Şehir hastanelerinin nasıl bir işleyişin ürünü olduğunu anlamamız açısından kapitalizmi tanımlayan oldukça temel bilgilerimize bir defa daha bakmamız gerekiyor. Burada temel bilgi kapitalist toplumun muazzam meta birikim üzerine yükseldiğidir. Meta derken de hep aklımıza gündelik hayatta kullandığımız ve para ile satın aldığımız şeyler gelir. Bu doğru ama eksik bir doğru. Meta piyasada kâr amacı ile satılan ihtiyacımızı gideren nesnelerdir. Bu doğru ve ama eksik bir doğru. Daha önceki toplumlardaki ihtiyacı gideren ürünlere mal diyorsak, onlarda para ile satılıyordu, onları satanlar da kar amacı güdüyordu. Peki fark ne? Fark kapitalist toplumda üretilen metaın başka bir meta tarafından üretiliyor olmasıdır. Bu meta kendine özgü bir metadır. Diğer metalar gibi fabrikada, atölyede, bürolarda üretilmiyor. Bu meta ailede kadının doğum yeteneğinin ürünü ve eğitim sisteminin de emek kapasitesini artırdığı ölçüde, niteliğini de eğitim sürecinden alıyor. Metaların üretilmesinde kullanılan bu kendine özgü metaya biz emek-gücü olarak tanımlıyoruz. Emek-gücü sadece emek kapasitesi ile ihtiyacımız olan ürünleri üretmiyor, kendisi için değer biçilen ücretten daha fazla değer üretiyor. Kapitalist sistem bu yüzden işi olmayan giremez dediği alan üretim sürecidir. Kendi emek-gücü[17] dışında üretim aracı olmayan insanların emek gücünü satmak zorunda kaldığı bir ilişki biçimi. Emek-gücünün emek kapasitesini açığa çıkardığı üretim aşamasıdır. İhtiyacımızı gideren metalar/hizmetlerin kapitalist toplumda var olması için kendine  özgü bir meta tarafından üretiliyor olması gerekiyor. Bu yüzden kapitalizm “muazzam meta birikimi” üzerine yükselir ama muazzam meta, bir başka muazzam meta birikimi yani emek gücü birikimini gerektiriyor. O zaman bir şeyin metalaşması için, her şeyden önce kendi özgür iradesiyle emek-gücünü satmaya zorlanan ücretlilerin olması gerekiyor. Metalar, metalaşan emek gücünün diğer girdilerle etkileşime girerek emek sürecinde üretilirler. Kapitalist toplumda zenginliğin kaynağı bu muazzam miktara varan metalar değil, muazzam miktara varan metalara içkin olan karşılığı ödenmemiş emek zamanlarıdır. Hastane sahibi ya da artık girişimci gibi davranan kamunun temel amacı bir ücret karşılığı belirli bir zamanda kullanım/denetim hakkına sahip olduğu sağlık çalışanlarına verilen ücretten daha fazlasını üretim sürecinde yaratmasını sağlamaktır.

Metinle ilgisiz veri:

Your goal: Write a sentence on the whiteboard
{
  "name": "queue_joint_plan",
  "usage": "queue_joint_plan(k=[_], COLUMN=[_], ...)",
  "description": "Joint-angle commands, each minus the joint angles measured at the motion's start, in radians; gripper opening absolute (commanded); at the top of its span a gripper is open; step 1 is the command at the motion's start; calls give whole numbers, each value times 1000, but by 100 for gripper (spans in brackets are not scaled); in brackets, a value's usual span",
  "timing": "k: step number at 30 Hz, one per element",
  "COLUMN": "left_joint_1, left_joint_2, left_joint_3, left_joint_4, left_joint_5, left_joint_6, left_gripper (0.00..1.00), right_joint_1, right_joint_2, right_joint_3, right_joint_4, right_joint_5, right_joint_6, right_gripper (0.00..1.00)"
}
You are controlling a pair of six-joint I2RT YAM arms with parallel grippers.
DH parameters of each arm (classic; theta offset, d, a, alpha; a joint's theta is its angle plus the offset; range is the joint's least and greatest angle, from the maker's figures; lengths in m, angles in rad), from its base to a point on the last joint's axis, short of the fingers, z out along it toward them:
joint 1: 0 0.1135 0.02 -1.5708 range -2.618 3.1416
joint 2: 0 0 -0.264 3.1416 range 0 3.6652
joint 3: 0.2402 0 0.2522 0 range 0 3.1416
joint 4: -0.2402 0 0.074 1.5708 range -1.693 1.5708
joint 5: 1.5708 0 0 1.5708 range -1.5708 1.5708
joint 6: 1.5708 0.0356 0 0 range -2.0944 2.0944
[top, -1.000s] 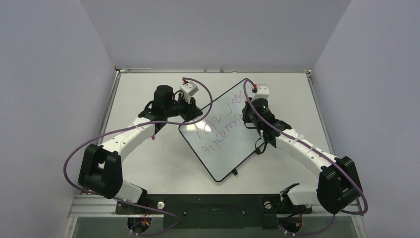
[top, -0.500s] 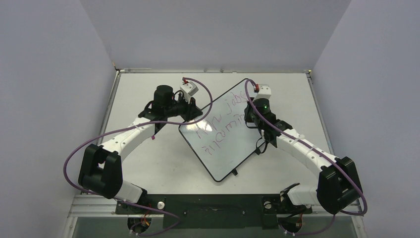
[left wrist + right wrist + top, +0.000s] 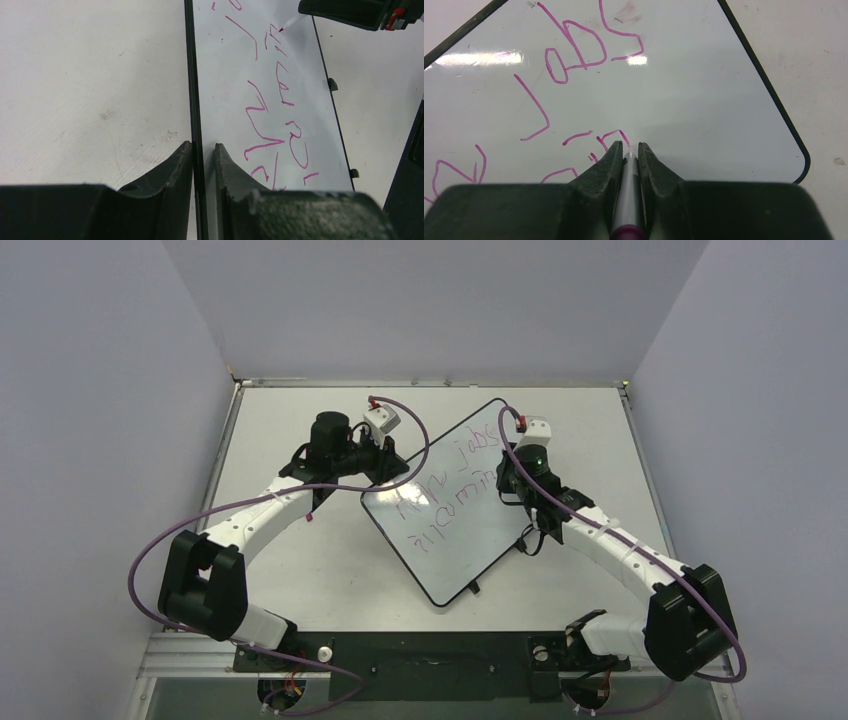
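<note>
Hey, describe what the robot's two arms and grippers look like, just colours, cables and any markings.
The left arm and right arm have white tubular links between bulky black joint housings. A thin purple cable loops along each. The left gripper and right gripper have dark, matte, tapered fingers. A green light glows on the right wrist.

From above, the sentence [image 3: 447, 492] is too small to read, and the right arm [image 3: 560, 515] covers part of the board's [image 3: 455, 550] right edge. In the right wrist view the words run off the left edge and under the right gripper [image 3: 629, 148]. The marker [image 3: 628, 195] is cut off at the bottom. The left gripper [image 3: 204, 150] hides the board's near edge.
</note>
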Motion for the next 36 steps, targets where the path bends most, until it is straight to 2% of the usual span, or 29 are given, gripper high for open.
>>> queue_joint_plan(k=[1,21,36], left_joint_1=[9,9,10], left_joint_2=[-21,-20,-14], left_joint_3=[0,0,-1], left_joint_4=[24,26,34], left_joint_5=[-10,-12,-14], left_joint_6=[45,46,43], left_gripper=[0,0,0], right_joint_1=[-4,-73,-79], right_joint_2=[-52,11,88], right_joint_3=[32,120,148], right_joint_4=[4,10,34], right_joint_5=[6,22,9], right_joint_6=[9,0,-5], right_gripper=[0,0,0])
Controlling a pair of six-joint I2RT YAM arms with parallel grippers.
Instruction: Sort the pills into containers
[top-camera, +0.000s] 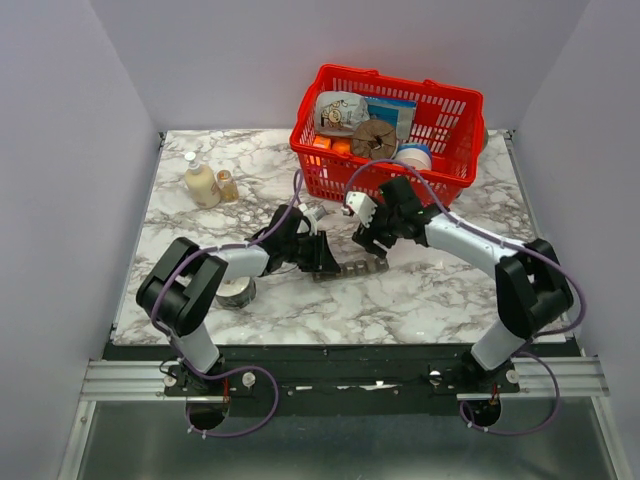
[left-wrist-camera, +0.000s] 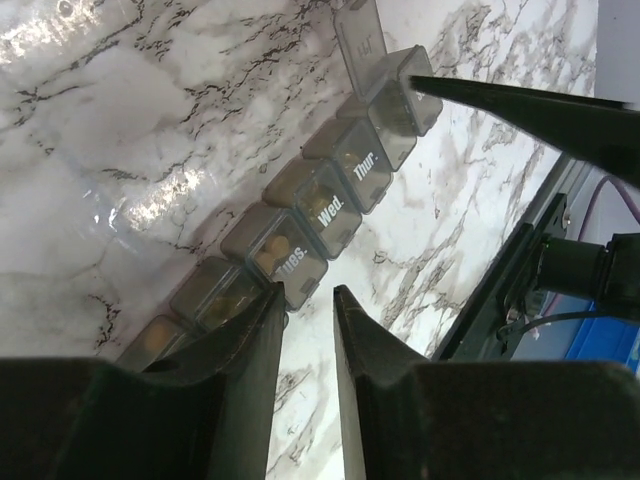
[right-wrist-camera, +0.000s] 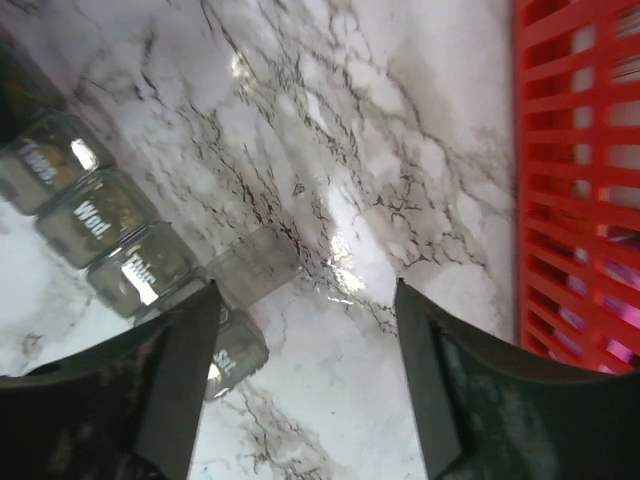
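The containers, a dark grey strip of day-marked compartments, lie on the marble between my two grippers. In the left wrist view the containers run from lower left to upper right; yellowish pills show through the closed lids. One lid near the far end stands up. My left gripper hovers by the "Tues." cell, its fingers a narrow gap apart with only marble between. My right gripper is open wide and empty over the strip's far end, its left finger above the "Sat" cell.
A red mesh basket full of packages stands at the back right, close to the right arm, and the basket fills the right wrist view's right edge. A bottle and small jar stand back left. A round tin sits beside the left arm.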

Ama üretilen metaya içkin olan ücreti aşan kısım, yani karşılığı ödenmemiş emeğe el koymak için dolaşımda ihtiyaç sahiplerine aktarılması gerekiyor, işte tam da bu aşamada yine bir metaın meta olması için başka bir metaya ihtiyaç vardır, o da para.  Kapitalist toplum bu yüzden muazzam meta birikimidir ama bu birikim emek-gücü (ücretlileşme) ve emek-gücünün yarattığı değerin dolaşıma çıkabilmesi için yaratılan değer kadar paranın yaratılması gerekiyor. Kapitalist toplumda zenginlik her biri kendine özgü olan üç metaın (emek gücü, meta, para) kendi içindeki dönüşümler sonucunda gerçekleşir. Ama zenginliğin kaynağı ne muazzam meta ne de para miktarıdır. İkisinin de var oluş koşulları (meta/hizmet atölye, fabrika, bürolarda, paranın varoluş koşulu ise devletin Merkez Bankası üzerinden gerçekleşir)  kapitalist toplumdaki ürün/hizmetleri meta olarak anlatmamızın en önemli belirleyeni emek-gücüdür.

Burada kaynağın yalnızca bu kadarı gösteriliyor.